What the task asks:
Pull every line holding the word "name" from the data below and copy it.
(Beginning of Records for this task)
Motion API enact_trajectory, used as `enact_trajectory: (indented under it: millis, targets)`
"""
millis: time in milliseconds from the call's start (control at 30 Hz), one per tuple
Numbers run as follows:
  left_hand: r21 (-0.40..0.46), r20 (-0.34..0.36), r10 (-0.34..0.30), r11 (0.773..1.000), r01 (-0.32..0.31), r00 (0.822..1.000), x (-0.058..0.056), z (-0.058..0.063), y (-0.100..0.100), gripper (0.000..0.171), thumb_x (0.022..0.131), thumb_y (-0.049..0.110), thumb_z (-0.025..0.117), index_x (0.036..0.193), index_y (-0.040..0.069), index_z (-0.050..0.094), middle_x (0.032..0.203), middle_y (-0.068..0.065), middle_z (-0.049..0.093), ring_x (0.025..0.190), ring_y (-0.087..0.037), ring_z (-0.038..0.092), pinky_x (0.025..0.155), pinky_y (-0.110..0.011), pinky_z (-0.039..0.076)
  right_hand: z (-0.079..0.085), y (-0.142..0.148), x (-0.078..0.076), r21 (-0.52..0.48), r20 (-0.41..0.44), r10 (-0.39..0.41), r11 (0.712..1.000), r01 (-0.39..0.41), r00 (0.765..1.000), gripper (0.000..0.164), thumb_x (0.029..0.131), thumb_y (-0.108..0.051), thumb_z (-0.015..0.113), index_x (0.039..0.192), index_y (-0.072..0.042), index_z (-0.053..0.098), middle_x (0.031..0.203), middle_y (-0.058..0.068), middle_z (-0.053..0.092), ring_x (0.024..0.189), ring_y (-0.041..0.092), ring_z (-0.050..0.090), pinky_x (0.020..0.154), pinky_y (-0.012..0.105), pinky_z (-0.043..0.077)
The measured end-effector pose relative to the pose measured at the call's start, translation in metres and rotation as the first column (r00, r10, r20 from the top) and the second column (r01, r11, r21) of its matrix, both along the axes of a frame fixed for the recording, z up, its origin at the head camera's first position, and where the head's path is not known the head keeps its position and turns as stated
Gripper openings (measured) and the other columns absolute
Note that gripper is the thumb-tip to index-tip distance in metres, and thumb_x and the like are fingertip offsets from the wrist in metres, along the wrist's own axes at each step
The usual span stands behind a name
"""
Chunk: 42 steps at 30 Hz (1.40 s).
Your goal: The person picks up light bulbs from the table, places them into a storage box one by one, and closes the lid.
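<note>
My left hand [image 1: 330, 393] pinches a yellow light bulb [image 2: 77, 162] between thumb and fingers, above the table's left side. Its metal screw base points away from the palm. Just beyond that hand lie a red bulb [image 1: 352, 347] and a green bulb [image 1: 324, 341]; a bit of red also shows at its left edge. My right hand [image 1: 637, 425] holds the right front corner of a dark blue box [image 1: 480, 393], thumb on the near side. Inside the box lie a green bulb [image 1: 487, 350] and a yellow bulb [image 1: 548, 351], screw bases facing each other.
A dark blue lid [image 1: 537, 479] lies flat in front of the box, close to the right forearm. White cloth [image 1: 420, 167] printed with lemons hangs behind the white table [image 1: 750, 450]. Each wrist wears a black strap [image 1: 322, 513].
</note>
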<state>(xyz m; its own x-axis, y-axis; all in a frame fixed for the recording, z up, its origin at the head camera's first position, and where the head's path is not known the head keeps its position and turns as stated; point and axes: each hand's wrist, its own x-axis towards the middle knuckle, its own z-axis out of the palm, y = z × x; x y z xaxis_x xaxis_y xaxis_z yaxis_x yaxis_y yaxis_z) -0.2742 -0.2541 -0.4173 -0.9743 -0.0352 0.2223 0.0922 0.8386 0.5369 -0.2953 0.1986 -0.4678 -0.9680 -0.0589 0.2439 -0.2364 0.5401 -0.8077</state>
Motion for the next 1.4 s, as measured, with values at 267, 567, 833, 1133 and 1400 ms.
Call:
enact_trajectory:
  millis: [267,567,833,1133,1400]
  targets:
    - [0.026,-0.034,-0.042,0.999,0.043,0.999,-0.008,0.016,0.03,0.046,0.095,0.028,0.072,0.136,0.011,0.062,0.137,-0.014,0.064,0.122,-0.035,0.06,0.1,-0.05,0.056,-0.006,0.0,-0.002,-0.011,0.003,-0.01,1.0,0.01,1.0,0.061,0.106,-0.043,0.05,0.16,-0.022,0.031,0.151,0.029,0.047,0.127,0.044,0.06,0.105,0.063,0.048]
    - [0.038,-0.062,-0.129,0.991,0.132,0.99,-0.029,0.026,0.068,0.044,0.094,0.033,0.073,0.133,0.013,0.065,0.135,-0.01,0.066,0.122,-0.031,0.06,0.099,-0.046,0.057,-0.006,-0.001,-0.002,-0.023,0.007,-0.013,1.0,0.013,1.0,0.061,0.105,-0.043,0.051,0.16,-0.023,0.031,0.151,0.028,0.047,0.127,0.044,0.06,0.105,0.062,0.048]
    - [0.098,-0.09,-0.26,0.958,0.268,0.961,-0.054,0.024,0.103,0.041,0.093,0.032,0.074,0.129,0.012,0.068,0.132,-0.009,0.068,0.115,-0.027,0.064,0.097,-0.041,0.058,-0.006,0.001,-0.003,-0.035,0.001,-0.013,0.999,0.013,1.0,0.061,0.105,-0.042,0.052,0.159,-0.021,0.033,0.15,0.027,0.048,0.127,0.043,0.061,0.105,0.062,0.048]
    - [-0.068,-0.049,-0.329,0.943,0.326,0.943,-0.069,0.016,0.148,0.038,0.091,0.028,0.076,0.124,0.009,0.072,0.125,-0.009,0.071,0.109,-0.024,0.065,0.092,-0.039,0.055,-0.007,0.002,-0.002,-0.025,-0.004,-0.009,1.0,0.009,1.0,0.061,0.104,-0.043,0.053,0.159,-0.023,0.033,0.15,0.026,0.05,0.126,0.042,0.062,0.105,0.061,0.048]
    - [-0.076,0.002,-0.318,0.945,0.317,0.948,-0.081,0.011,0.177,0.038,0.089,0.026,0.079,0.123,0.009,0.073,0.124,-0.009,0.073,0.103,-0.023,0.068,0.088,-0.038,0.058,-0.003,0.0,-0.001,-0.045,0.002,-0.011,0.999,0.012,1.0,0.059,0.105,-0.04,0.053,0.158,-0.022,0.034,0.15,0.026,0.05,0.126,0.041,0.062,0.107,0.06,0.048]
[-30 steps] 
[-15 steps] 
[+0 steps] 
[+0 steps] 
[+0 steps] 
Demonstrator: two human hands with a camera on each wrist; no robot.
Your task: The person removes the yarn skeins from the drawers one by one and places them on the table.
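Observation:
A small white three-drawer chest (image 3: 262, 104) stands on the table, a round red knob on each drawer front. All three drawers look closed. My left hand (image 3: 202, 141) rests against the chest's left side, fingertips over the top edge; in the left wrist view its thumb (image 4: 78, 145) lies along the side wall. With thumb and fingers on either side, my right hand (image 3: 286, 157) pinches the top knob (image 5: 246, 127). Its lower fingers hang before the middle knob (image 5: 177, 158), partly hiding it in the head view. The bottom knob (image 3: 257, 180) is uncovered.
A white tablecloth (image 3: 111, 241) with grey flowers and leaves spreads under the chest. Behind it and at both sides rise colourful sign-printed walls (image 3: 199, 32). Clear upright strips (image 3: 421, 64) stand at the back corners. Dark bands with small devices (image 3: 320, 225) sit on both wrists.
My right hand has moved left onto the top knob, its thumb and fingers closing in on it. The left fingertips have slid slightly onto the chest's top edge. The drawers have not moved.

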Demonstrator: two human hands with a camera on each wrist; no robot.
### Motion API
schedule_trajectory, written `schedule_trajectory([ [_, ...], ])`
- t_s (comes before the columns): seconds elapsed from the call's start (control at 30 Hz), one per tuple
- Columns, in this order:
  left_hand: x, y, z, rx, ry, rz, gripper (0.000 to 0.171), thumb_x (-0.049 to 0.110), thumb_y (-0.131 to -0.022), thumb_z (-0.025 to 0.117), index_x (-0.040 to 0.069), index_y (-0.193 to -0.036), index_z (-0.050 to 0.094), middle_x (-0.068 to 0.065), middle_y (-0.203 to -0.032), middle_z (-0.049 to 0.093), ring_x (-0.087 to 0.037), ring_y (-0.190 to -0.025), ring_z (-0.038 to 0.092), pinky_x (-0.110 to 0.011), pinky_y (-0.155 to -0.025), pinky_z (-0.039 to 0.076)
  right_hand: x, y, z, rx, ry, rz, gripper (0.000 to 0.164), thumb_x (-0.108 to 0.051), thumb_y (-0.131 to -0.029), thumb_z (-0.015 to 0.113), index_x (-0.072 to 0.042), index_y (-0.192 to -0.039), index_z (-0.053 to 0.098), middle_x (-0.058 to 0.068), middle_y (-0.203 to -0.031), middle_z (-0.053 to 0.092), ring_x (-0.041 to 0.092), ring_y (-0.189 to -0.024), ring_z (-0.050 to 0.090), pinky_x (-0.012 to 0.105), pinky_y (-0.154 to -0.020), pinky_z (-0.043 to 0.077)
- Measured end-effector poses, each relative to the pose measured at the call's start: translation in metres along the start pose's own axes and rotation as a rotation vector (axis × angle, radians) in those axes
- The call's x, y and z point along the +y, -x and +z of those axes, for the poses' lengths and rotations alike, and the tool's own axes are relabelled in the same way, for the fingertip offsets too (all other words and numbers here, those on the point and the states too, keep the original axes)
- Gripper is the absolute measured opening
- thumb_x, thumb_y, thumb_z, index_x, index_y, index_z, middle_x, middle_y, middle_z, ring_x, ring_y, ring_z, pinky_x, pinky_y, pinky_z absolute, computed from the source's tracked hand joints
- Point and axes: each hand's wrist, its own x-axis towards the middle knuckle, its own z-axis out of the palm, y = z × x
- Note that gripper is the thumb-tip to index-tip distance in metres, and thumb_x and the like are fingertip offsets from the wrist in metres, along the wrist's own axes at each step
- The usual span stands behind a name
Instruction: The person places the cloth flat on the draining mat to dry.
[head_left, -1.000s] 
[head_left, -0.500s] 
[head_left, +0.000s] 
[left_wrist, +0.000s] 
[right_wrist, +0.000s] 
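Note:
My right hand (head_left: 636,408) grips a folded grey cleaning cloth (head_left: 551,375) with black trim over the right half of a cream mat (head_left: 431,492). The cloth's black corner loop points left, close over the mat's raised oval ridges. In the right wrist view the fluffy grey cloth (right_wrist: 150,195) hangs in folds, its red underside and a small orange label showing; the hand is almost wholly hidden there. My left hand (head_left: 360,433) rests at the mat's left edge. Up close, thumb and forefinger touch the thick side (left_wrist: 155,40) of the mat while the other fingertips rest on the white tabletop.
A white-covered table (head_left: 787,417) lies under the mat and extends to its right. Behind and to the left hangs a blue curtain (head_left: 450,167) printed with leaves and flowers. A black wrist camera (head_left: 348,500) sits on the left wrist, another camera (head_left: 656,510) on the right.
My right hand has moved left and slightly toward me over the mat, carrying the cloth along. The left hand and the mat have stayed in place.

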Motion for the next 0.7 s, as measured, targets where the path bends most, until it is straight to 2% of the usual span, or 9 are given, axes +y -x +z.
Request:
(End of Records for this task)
Solution for this task:
The usual span stands behind a name
- The usual span stands behind a name

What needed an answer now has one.